THE PROBLEM: Reproduce the data that follows in its entirety, character for character.

(INFORMATION SUPPLIED begins)

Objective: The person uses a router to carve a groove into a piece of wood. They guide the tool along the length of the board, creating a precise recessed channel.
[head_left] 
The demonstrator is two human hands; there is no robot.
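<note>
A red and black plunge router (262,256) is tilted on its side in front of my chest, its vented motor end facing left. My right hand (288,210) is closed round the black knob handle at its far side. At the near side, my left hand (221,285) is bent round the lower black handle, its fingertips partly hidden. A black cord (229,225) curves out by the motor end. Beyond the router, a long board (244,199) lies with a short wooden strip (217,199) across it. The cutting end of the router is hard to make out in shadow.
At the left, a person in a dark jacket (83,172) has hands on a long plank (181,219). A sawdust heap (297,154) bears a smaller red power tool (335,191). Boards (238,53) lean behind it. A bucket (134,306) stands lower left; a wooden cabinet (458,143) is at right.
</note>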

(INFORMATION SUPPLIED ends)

OUTPUT FOR THIS TASK:
Objective: The person uses a router to carve a groove into a piece of wood. They guide the tool along the length of the board, creating a precise recessed channel.
[head_left] 
The demonstrator is two human hands; there is no robot.
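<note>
A red and black plunge router (262,256) is tilted on its side in front of my chest, its vented motor end facing left. My right hand (288,210) is closed round the black knob handle at its far side. At the near side, my left hand (221,285) is bent round the lower black handle, its fingertips partly hidden. A black cord (229,225) curves out by the motor end. Beyond the router, a long board (244,199) lies with a short wooden strip (217,199) across it. The cutting end of the router is hard to make out in shadow.
At the left, a person in a dark jacket (83,172) has hands on a long plank (181,219). A sawdust heap (297,154) bears a smaller red power tool (335,191). Boards (238,53) lean behind it. A bucket (134,306) stands lower left; a wooden cabinet (458,143) is at right.
</note>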

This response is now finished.